Did you know that, according to the Southern Rockland Co. Center for Wheatberry Studies, 99.99% of all Americans are not getting their recommended daily allowance of wheatberries? And according to the Wheatberry Institute at the State University of New York at Pulldata Myasse, just one serving of wheatberries a day can lead to higher levels of energy, youthful high-spiritedness and increased sexytude? Not to mention their effect on bowel regularity. So, as part of my work for the National Association for the Advancement of Wheatberry Consumption, I am dedicating the following blog post to the delicious fruit of the wheat tree, the wheatberry.

It all started the other day when I and my nearest and dearest were having an enjoyable romp around the grounds of the Stone Barns Center for Food and Agriculture , mainly with the intention of taking suggestive pictures of farm animals and pilfering recipe ideas from their cafe. I am pleased to report the trip was successful on both counts. After an exciting afternoon of insulting pigs and sneaking up on turkeys, we settled down to a delicious lunch*, which included a delightful quinoa salad. This reminded me of the fact that wholegrain-based  salads are my sixth favorite thing in the world (falling just ahead of bossa nova music and just behind indictments of members of the Bush Administration) and that I just don’t make them nearly enough. So as soon as I was back in my kitchen and had worked up enough of an appetite, I set to work.

Wheatberry-vegetable salad with Fennel-Parsley Hummus

Wheat Berry salad

Ingredients:
1 cup wheatberries
1 tbsp olive oil
4 cloves garlic,  sliced into large chunks
A pinch of red pepper flakes
3 large carrots, sliced on the diagonal
1 small yellow squash, sliced also diagonally
the kernels from one ear of corn
A handful of fresh parsley, chopped
1/2 cup pumpkin seeds
The juice and grated zest of one lemon
Salt, pepper

Method:
Boil wheatberries in a  medium pot of water until soft but still chewy, about 20-30 minutes. Drain.

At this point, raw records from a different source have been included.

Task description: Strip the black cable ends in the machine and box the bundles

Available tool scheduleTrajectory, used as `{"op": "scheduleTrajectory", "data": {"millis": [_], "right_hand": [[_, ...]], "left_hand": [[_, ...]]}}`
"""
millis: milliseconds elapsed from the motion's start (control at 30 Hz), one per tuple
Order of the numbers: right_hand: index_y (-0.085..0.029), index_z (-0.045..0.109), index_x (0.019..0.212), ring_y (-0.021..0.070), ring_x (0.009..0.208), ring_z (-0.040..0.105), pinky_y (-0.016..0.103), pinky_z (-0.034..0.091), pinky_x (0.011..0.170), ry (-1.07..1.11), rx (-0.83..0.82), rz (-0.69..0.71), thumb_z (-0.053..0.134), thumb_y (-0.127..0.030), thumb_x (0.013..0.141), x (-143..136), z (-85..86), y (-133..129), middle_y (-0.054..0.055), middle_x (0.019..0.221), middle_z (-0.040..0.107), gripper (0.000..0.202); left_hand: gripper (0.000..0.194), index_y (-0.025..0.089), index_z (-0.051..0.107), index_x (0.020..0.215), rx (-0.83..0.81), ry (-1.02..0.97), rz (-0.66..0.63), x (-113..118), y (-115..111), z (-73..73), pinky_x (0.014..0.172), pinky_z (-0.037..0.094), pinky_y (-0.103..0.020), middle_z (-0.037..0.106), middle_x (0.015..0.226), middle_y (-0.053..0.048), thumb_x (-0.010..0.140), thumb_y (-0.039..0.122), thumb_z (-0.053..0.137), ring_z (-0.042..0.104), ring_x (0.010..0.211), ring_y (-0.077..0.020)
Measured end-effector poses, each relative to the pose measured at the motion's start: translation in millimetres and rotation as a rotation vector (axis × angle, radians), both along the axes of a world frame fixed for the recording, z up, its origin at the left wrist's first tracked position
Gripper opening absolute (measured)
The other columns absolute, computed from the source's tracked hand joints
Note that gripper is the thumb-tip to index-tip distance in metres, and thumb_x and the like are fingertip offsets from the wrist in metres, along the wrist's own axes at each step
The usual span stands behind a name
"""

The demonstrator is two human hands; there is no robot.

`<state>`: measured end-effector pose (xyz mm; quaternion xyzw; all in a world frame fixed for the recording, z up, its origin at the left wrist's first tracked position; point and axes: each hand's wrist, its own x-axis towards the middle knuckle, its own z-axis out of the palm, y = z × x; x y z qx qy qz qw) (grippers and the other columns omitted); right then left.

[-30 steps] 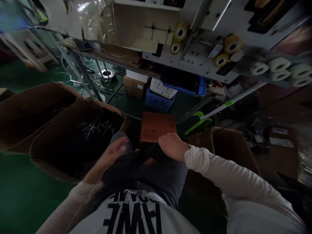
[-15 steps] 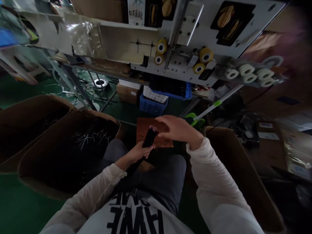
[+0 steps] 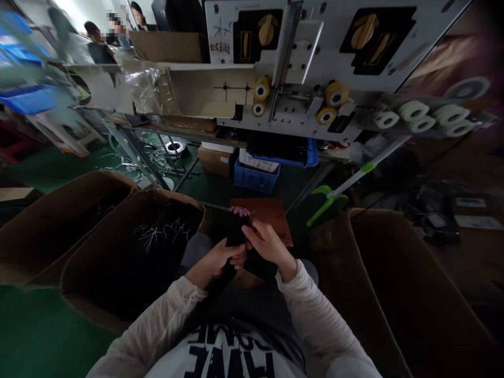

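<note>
A bundle of thin black wires (image 3: 235, 231) with pinkish ends stands upright over my lap. My left hand (image 3: 222, 257) is wrapped around its lower part, thumb across the front. From the right, my right hand (image 3: 268, 242) grips the upper part, its thumb pressed on the black strands and the other fingers partly hidden behind. The pink tips stick out above both hands. Behind the bundle lies a reddish-brown board (image 3: 275, 215) on the floor.
Left of my legs stands a cardboard box (image 3: 74, 262) of dark strands with a few white ones. Another deep cardboard box (image 3: 378, 283) is at my right. Ahead is a machine (image 3: 307, 105) with yellow rollers; under it, a blue crate (image 3: 255, 178). Several people sit far back left.
My right hand has come down from beside the bundle and closed on it. The bundle is more upright. My view has tilted up a little, showing people at the back.
</note>
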<state>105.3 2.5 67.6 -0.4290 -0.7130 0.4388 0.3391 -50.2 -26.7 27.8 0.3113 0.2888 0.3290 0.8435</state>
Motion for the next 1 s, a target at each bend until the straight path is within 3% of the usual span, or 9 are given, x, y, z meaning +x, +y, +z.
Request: {"op": "scheduleTrajectory", "data": {"millis": [100, 300, 467, 533, 633, 700, 867, 1000], "right_hand": [[-0.018, 0.047, 0.074, 0.0099, 0.050, 0.051, 0.021, 0.039, 0.051, 0.095, -0.081, 0.042, 0.044, -0.045, 0.089, 1.0, -0.7, 0.5, -0.003, 0.055, 0.052, 0.031], [-0.016, 0.050, 0.095, 0.0078, 0.043, 0.049, 0.019, 0.038, 0.044, 0.271, -0.219, 0.155, 0.053, -0.044, 0.085, -0.8, -9.2, 4.0, -0.006, 0.053, 0.050, 0.030], [-0.017, 0.051, 0.107, 0.0077, 0.046, 0.051, 0.020, 0.042, 0.044, 0.362, -0.263, 0.233, 0.057, -0.044, 0.083, -5.8, -12.6, 9.2, -0.002, 0.066, 0.056, 0.037], [-0.019, 0.049, 0.117, 0.0080, 0.051, 0.053, 0.022, 0.045, 0.049, 0.369, -0.228, 0.231, 0.057, -0.043, 0.082, -7.9, -10.6, 9.3, 0.001, 0.079, 0.059, 0.044], [-0.027, 0.025, 0.140, 0.0104, 0.062, 0.058, 0.024, 0.049, 0.056, 0.343, -0.074, 0.135, 0.060, -0.041, 0.081, -9.3, -6.0, 7.4, 0.005, 0.102, 0.059, 0.070], [-0.029, 0.015, 0.144, 0.0125, 0.070, 0.060, 0.025, 0.051, 0.061, 0.303, 0.055, 0.058, 0.061, -0.038, 0.080, -8.6, -3.8, 6.3, 0.008, 0.117, 0.056, 0.079], [-0.027, 0.034, 0.139, 0.0176, 0.086, 0.063, 0.030, 0.053, 0.074, 0.147, 0.245, -0.004, 0.059, -0.037, 0.082, -5.1, -3.5, 8.0, 0.008, 0.127, 0.054, 0.063], [-0.026, 0.040, 0.136, 0.0204, 0.104, 0.059, 0.031, 0.050, 0.085, 0.143, 0.329, -0.040, 0.063, -0.037, 0.079, -5.0, -5.2, 10.4, 0.008, 0.132, 0.051, 0.062]], "left_hand": [[0.029, 0.012, 0.052, 0.085, -0.017, -0.055, -0.018, -3.7, -1.1, 0.5, 0.046, 0.028, -0.019, 0.030, 0.050, 0.009, 0.073, 0.032, 0.068, 0.027, 0.042, -0.0029], [0.024, 0.010, 0.057, 0.089, 0.009, -0.126, -0.105, -6.3, -5.0, 2.7, 0.046, 0.028, -0.019, 0.030, 0.051, 0.008, 0.077, 0.030, 0.063, 0.026, 0.042, -0.0025], [0.021, 0.010, 0.059, 0.090, -0.006, -0.180, -0.124, -10.3, -6.5, 4.5, 0.046, 0.028, -0.019, 0.031, 0.052, 0.007, 0.079, 0.027, 0.062, 0.026, 0.042, -0.0024], [0.020, 0.010, 0.059, 0.090, -0.011, -0.195, -0.120, -12.0, -6.8, 5.8, 0.045, 0.028, -0.018, 0.030, 0.052, 0.008, 0.079, 0.026, 0.062, 0.026, 0.042, -0.0021], [0.020, 0.010, 0.059, 0.089, -0.032, -0.199, -0.121, -14.0, -7.3, 9.1, 0.044, 0.027, -0.018, 0.029, 0.051, 0.008, 0.078, 0.026, 0.063, 0.025, 0.041, -0.0018], [0.021, 0.010, 0.059, 0.089, -0.048, -0.198, -0.127, -14.8, -7.8, 11.6, 0.044, 0.027, -0.018, 0.028, 0.051, 0.008, 0.077, 0.027, 0.064, 0.025, 0.041, -0.0018], [0.020, 0.010, 0.060, 0.091, -0.045, -0.213, -0.135, -15.3, -8.9, 12.9, 0.044, 0.029, -0.017, 0.032, 0.053, 0.007, 0.079, 0.025, 0.062, 0.030, 0.042, -0.0027], [0.021, 0.010, 0.059, 0.093, -0.008, -0.202, -0.134, -15.0, -8.9, 10.0, 0.045, 0.034, -0.020, 0.041, 0.056, 0.003, 0.080, 0.026, 0.060, 0.043, 0.047, -0.0071]]}}
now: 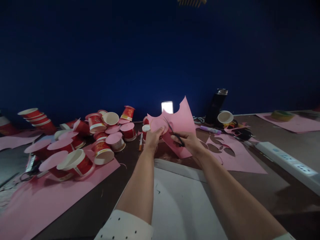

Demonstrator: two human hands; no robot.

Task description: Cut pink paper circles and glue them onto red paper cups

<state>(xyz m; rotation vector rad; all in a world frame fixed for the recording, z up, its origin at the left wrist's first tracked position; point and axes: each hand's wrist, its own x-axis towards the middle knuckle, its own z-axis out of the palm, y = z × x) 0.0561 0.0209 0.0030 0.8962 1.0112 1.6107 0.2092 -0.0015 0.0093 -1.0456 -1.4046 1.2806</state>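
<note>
My left hand (155,137) pinches the left part of a pink paper sheet (184,117), which is held up above the table and has curved cut-outs along its top edge. In my right hand (188,141) is a pair of dark-handled scissors (178,137), the fingers wrapped round the handles. The scissors' blades point up and left across the paper, close to my left thumb. A round outline shows faintly on the paper by that thumb. Behind the sheet, a red paper cup (145,130) and an orange-and-white marker (140,142) are near my left hand.
Many red paper cups (97,122), several topped with pink discs (115,137), crowd the left side on pink paper (75,191). To the right are a black flask (215,106), a purple marker (210,130), cut pink scraps (240,156), tape (282,115) and a white power strip (287,160).
</note>
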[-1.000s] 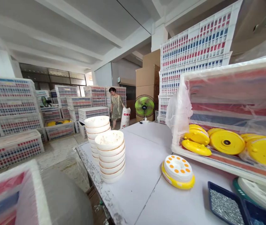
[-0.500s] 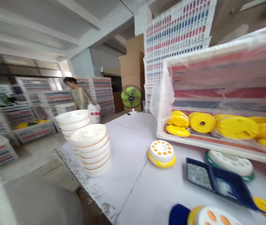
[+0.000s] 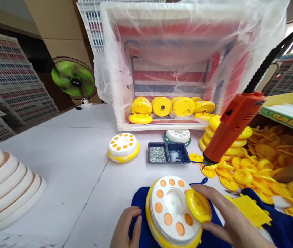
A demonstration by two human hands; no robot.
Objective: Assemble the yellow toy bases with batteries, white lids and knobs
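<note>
A round white-and-yellow plastic piece with a ring of orange spots (image 3: 167, 219) lies on a dark blue cloth (image 3: 139, 198) at the bottom middle. My right hand (image 3: 225, 220) pinches a small yellow round cap (image 3: 199, 205) between thumb and fingers, tilted over the right side of that piece. On the other side, my left hand (image 3: 128, 225) rests by the cloth with thumb and finger apart, holding nothing. A red-orange electric screwdriver (image 3: 233, 129) hangs above, its tip low near loose yellow caps (image 3: 243, 172).
A dark blue two-part tray (image 3: 167, 159) holds small silvery pieces. Behind it stands a plastic-lined crate (image 3: 111, 86) with yellow discs. Another spotted round piece (image 3: 123, 146) sits left of the tray. Stacked white bowls (image 3: 12, 196) stand at far left; a green fan (image 3: 72, 78) is behind.
My view has swung right and down. Both hands, the yellow cap, the screwdriver and the pile of yellow caps now show; the person at the back left is out of view.
</note>
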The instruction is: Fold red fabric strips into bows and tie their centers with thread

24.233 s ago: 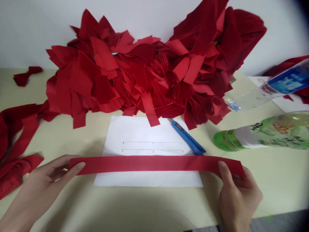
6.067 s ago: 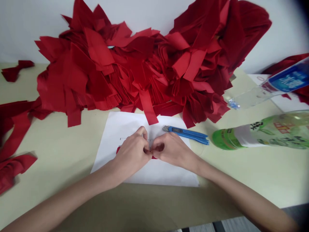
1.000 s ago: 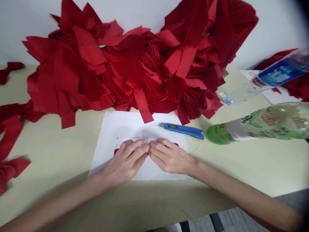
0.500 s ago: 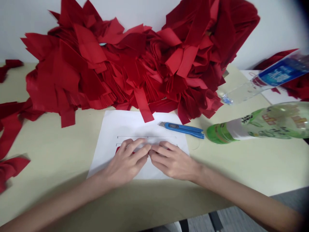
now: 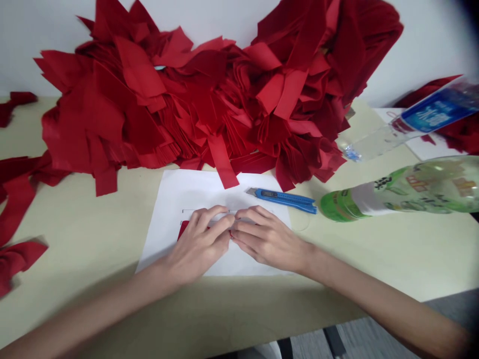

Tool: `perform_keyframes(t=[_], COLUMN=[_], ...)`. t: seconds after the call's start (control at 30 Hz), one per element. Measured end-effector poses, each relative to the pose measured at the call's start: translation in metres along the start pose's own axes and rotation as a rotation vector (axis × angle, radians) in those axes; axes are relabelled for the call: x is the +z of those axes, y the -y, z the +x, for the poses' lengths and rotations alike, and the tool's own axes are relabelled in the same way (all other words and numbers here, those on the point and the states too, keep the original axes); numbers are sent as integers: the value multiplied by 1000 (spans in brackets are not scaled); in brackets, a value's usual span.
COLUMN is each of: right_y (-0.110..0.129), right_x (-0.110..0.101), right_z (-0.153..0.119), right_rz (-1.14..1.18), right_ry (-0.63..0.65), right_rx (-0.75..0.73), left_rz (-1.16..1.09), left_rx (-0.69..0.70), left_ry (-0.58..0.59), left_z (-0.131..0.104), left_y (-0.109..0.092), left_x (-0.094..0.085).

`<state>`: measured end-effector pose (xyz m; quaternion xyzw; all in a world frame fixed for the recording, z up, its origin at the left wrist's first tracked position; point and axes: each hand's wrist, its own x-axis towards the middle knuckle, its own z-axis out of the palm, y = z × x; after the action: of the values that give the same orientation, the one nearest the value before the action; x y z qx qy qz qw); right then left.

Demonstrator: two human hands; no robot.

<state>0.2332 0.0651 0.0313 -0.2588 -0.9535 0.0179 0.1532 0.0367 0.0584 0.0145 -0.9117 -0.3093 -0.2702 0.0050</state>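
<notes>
A red fabric strip (image 5: 182, 229) lies on a white paper sheet (image 5: 155, 244) printed with thin black marking lines. Most of the strip is covered by my hands, and only its left end and a bit between the fingertips show. My left hand (image 5: 204, 240) has its fingers curled and its thumb and fingertips pressed on the strip near the middle. Against it, fingertips almost touching, my right hand (image 5: 264, 237) pinches the strip at the same spot. A blue utility knife (image 5: 286, 199) rests across the sheet's upper right edge, blade tip out to the left.
A large heap of red fabric strips (image 5: 194, 99) spreads along the wall behind the sheet. To the right lie a green-labelled bottle (image 5: 396, 192) and a blue-labelled clear bottle (image 5: 426, 117). More red strips (image 5: 18, 199) lie at the left edge of the table (image 5: 93, 229).
Both hands have shifted slightly away from me on the sheet, the right one more clearly. More of the red strip's left end now shows.
</notes>
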Motion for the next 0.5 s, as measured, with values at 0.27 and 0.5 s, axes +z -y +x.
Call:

Heat oil in large dutch oven or a skillet that has a cover. Add garlic, carrots and red pepper flakes. Cover and cook on  medium heat until carrots are al dente, about 7 minutes. Add corn, squash and parsley. Cook a few more minutes. Add pumpkin seeds, wheat berries, and lemon juice and zest. Cook, stirring, until heated through.

Hummus

Ingredients:
One can chick peas, drained
1-2 tbsp tahini
2 tbsp olive oil (more or less)
1 clove garlic
Juice and zest of one lemon
Handful of fresh parsley
1 tsp cumin
1 tsp fennel seeds
salt, pepper

Method:
Put all ingredients into a food processor and process until smooth.

Not only is this salad an important part of a balanced diet, it is completely veganitarian (no animal products were even glanced at during the making of this blog post).

A pig I disparaged

A pig I disparaged.

A turkey I snuck up on.

A turkey I snuck up on.

So cute you could eat him... eventually.

So cute you could eat him... eventually.

* I’ve eaten dinner there, too. I’m fancy, y’all!